Moreover, our analysis and graphs did not consider sequence patterns in difficult or impossible to align regions, which can show very complex patterns, as illustrated in Fig. 4.

Fig. 4. Bird's eye view of the transition zone between alignable and sequentially (extreme) diverse genome portions that were excluded from analyses.

The non-alignable region in Fig. 4 shows about a dozen substantially different sequence types, most of which may actually be obtained by recombination with coronaviruses outside the SARS group.

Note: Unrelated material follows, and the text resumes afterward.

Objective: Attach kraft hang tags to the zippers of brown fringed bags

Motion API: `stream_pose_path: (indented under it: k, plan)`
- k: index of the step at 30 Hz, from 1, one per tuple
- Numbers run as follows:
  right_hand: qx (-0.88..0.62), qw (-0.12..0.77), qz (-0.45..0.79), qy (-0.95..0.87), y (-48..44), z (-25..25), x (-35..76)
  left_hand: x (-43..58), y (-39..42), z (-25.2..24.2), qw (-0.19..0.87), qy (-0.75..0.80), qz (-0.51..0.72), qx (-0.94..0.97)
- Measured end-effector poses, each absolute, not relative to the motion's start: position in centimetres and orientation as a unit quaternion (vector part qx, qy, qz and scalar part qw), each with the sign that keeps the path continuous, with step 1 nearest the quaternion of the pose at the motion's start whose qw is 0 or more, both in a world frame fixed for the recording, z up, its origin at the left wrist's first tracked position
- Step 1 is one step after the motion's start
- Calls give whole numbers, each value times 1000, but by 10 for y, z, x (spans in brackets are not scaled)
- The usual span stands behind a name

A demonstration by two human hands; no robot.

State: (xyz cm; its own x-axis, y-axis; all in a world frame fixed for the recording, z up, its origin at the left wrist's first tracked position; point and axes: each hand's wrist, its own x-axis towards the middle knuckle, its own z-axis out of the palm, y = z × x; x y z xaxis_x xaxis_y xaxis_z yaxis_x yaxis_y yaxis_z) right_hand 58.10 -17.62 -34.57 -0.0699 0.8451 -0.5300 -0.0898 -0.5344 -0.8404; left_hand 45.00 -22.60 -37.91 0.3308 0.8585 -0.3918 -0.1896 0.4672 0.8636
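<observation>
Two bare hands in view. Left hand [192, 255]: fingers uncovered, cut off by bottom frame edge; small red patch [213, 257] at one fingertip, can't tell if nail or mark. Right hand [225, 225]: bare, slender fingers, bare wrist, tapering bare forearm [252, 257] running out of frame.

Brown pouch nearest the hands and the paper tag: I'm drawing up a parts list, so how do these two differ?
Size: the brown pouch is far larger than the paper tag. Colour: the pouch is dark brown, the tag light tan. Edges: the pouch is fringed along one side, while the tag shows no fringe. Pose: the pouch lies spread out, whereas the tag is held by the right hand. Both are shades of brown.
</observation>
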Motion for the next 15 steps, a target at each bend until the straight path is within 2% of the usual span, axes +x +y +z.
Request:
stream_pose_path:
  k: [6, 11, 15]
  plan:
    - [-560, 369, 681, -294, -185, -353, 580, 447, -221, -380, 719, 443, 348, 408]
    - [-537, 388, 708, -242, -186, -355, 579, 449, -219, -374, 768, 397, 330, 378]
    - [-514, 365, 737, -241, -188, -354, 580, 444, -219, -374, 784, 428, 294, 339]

In some cases, strikingly similar sequence types are shared by members of different groups shown in the tree; while members of the same groups, even highly supported sister taxa, can have sequence types that are near 100% different.

Knowing the enemy: What is new about SARS-CoV-2?

We can see that some groups (labeled as 2a to 3c, 8, 9) have sequentces close to Group 1, while others (labeled 4 to 7) are increasingly diifferent (Fig. 2). The new strain, discovered in Wuhan and now spreading across the world (substantially affecting the way we live), has one potential direct sister strain: Group 6 (accessions MG772933/34) labeled in GenBank as "Bat SARS-like coronavirus", and isolated from bats (Rhinolophus sinicus). The reference for MG772933 is Hu et al. (2018) Emerging Microbes and Infection 7: e1006698, and was submitted in January 2018 by a researcher at the Institute of Military Medicine in Nanjing. We compare these sequences in Fig. 5.

Fig. 5. Close-up on a sequentially conserved region. All mutations that differ between CoV-1 and CoV-2 are also found in Group 6 (either obtained by multiple mutation or recombination with viruses not included in our data).

The Y (= C/T) in the Group 6 consensus sequence illustrates a general feature of the two Group 6 accessions: one is less modified with respect to the other (older, longer-known) SARS viruses, reflected by a BS = 67 for one being sister to Group 7, when using the accession data (not consensus sequences). But both share sequence patterns not found in Group 7 (BS = 32, note the long terminal branch in the Neighbor-net), which demonstrates that these viruses represent a genuine sister lineage. Elsewhere in their genome, both Group 6 and 7 are identical (Fig. 5). In other sequence regions, only Group 7 (CoV-2) differs (Fig. 6).

Fig. 6. A sequentially equally conserved region, purple arrows highlight unique mutations in CoV-2 strain; yellow background shared mutations (convergent and lineage-conserved).

Unfortunately, the various gene banks have been flooded with new, near-identical CoV-2 genomes, which are useless from a phylogenetic point of view. So, there is no point in looking for unique sequence features shared by Groups 6 and 7, or unique to Group 7 (CoV-2) — all of the best hits will be novel SARS-CoV-2 genomes. So, we cannot assess to what degree the new CoV-2 lineage, which likely includes the Group 6 accessions, differs from the remaining CoV-1 (original SARS) because of recombination with other coronaviruses.

However, recombination is most likely, given that CoV-1 genomes show plenty of signals that do not fit into tree-like evolution, but instead evidence inter-group reticulation (Fig. 2; example: Fig. 4). We also have sequence portions that are nearly 100% different (and hence not included in the phylogenetic analyses; Figs. 3/4) along with mutational patterns in conserved regions, which appear to be just mutations from the original SARS (Figs. 5, 6).

The harvested, mafft-aligned (uncurated) data and curated alignment, as well as files needed for analysis have been uploaded to figshare (CC-BY).

Grimm G, Morrison, D (2020). Harvest and phylogenetic network analysis of SARS virus genomes (CoV-1 and CoV-2). figshare. Dataset.